Maria Vullo, superintendent of the New York State Department of Financial Services, said Monday that Deutsche Bank's New York City branch will pay a $425 million fine and hire an independent monitor as part of a consent order regarding the bank's failure to stop a stock-trading program that enabled some Russian clients to illegally move money from Russia and into offshore accounts. The procedure is known as mirror trading, and involved Deutsche Bank's New York, Moscow and London branches. The bank was fined an additional $204 million by Britain's Financial Conduct Authority.
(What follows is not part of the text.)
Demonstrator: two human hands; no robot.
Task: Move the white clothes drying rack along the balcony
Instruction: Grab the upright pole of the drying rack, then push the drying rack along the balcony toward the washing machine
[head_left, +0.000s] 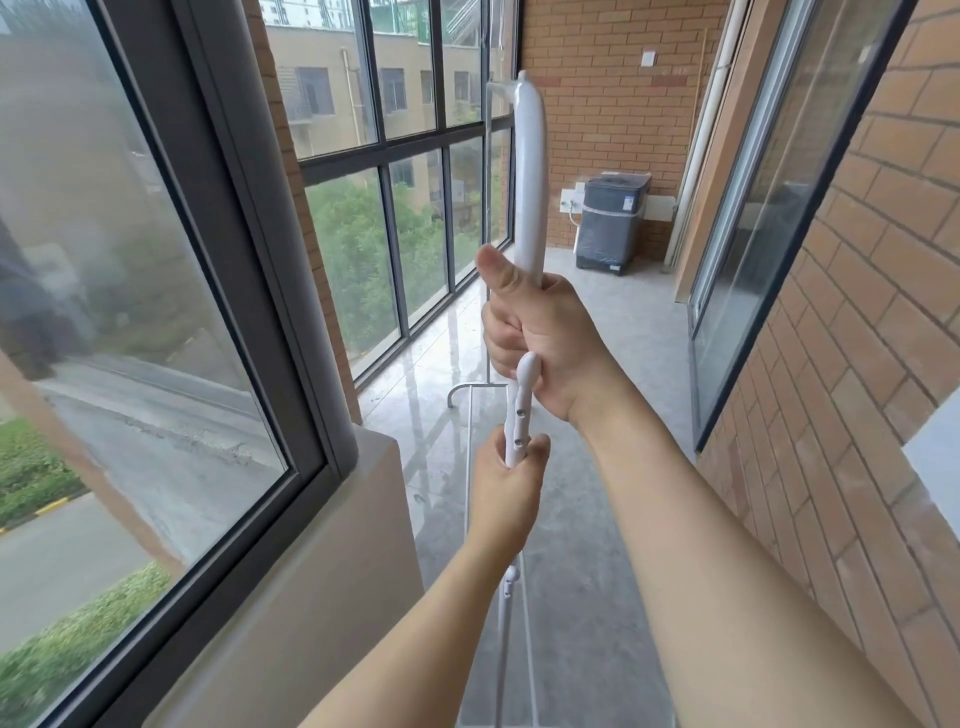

"The bank missed numerous opportunities to detect, investigate and stop the scheme due to extensive compliance failures, allowing the scheme to continue for years," the state agency, which worked closely with the British agency, said in a statement.

The U.S. settlement demands that the bank must hire an independent monitor to review its banking secrecy and anti-money-laundering procedures.

"The failings of Deutsche Bank are simply unacceptable," said Mark Steward, the Financial Conduct Authority's enforcement director, adding Deutsche Bank's money-transfer procedures were "highly suggestive of financial crime."

The rulings come after a $7.2 billion settlement Deutsche Bank reached with the U.S. Department of Justice in December over toxic mortgage assets. The bank also agreed to pay $2.5 billion in 2015 over manipulation of interest rates.